++++ SOURCE INFORMATION ++++
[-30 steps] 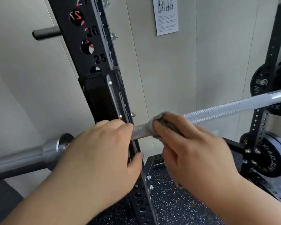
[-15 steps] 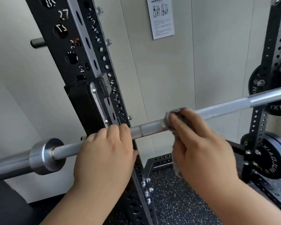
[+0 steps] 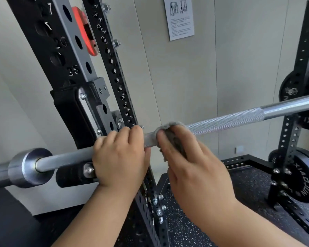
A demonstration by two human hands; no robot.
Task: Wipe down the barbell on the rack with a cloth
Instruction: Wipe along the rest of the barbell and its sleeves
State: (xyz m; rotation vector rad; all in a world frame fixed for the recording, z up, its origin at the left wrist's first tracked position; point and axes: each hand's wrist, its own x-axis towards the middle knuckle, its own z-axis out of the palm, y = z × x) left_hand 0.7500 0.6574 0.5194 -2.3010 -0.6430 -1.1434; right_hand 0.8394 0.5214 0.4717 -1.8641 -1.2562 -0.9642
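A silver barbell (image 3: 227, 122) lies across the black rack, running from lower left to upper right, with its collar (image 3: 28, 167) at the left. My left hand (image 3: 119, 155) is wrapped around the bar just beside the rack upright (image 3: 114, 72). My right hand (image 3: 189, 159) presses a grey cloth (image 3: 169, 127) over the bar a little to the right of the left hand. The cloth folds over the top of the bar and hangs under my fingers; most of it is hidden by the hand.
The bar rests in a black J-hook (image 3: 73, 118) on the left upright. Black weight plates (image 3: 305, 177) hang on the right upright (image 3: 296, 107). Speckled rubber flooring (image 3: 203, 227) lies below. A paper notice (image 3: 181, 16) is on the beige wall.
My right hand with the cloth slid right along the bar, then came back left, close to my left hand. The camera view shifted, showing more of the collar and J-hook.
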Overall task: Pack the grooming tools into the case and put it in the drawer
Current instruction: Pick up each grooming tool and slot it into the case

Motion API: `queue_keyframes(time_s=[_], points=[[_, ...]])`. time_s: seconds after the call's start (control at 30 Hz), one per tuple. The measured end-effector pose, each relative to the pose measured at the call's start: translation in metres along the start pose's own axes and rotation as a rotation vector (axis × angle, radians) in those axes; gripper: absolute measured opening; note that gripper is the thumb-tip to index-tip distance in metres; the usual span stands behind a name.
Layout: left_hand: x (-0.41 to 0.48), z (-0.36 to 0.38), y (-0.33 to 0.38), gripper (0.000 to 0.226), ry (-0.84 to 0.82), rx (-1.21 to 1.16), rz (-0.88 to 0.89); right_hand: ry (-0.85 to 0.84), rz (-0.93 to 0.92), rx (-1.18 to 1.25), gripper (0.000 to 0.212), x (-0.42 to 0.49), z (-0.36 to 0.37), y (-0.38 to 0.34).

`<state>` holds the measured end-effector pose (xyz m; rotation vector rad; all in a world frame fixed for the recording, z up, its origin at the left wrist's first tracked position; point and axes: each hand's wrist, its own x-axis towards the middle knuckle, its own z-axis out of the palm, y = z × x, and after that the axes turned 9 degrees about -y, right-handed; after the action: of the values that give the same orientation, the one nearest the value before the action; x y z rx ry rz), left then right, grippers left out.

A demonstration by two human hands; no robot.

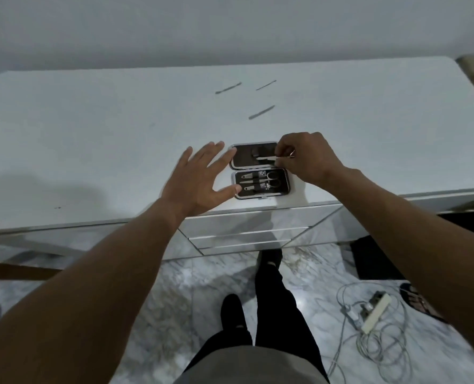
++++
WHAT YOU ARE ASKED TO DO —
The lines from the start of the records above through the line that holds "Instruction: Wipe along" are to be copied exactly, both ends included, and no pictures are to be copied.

WRITTEN RESPONSE —
[-30 steps] 
[-15 steps] 
[+0 steps] 
A demonstration by two human hands; no robot.
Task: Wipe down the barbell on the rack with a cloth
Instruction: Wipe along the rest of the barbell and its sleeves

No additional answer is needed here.